Unit 5 - Dementia and Delirium Flashcards
How can we distinguish the symptoms of cognitive impairments between dementia, delirium, and depression? (5)
- onset
- course (how long it lasts)
- Consciousness
- orientation
- thinking
What is the onset of dementia?
- onset of cognitive impairment is gradual and/or insidious
What are the common types of dementia in the older adult? (5)
- alzheimer’s type
- Vascular dementia
- Lewy body dementia
- fronto-temporal
- mixed
Why does vascular dementia occur?
- small areas in brain where blood flow is not as good
What does lewy-body dementia cause?
- hallucinations
visual or auditory
What is fronto-temporal dementia? (3)
- younger in 50s
- assumes depression
- uninterested in social interaction
What is the prevalence of Alzheimer’s disease (AD)? (8)
- 60-80% of dementia is AD
- Prevalence increases with age
- 1% of Canadians have dementia
- early onset (30-60) represents 5% of the cases of AD
- 25% are 85+
- Women are more likely to have dementia than men
- Higher proportion of First Nations people and younger age onset dementia
- Indigenous men are more likely than women
What is Alzheimer’s disease?
- disease of the brain with a gradual onset
What are the signs of Alzheimer’s? (4)
- no changes in consciousness
- Depression (mood signs) can occur up to 3 years prior to diagnosis
- memory loss, including orientation, word finding problems, vision or spatial issues, impaired judgment, difficulty managing day to day
- change in judgment, reasoning, behaviour, and emotion
How long and what is the severity of Alzheimer’s?

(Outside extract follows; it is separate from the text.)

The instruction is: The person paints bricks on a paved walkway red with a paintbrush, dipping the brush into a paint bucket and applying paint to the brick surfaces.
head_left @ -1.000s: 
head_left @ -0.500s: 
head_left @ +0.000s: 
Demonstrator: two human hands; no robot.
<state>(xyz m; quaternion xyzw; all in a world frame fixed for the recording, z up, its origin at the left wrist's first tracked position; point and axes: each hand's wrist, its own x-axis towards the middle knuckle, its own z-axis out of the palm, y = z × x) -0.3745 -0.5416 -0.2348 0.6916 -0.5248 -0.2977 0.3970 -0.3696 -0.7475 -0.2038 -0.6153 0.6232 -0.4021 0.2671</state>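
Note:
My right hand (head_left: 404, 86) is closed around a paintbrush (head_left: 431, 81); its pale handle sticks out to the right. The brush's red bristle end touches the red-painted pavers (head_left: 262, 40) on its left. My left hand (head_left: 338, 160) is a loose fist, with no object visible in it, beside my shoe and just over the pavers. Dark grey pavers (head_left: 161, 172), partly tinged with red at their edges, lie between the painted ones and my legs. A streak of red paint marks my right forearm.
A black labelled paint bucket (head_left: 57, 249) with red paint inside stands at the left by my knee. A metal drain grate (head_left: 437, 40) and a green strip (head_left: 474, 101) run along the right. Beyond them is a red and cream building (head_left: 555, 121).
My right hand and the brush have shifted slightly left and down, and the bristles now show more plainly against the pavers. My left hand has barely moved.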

- course can be from 1-20 years (usually 8-9 years)
- irreversible or chronic and progressive
How do we diagnose AD? (4)
- confirmation based on postmortem brain brain biopsy
- interview with older adult and with their family or close others
- history of gradual deterioration of cognitive function (screening tests)
- Rule out other causes (neuroimaging to rule out malignancy)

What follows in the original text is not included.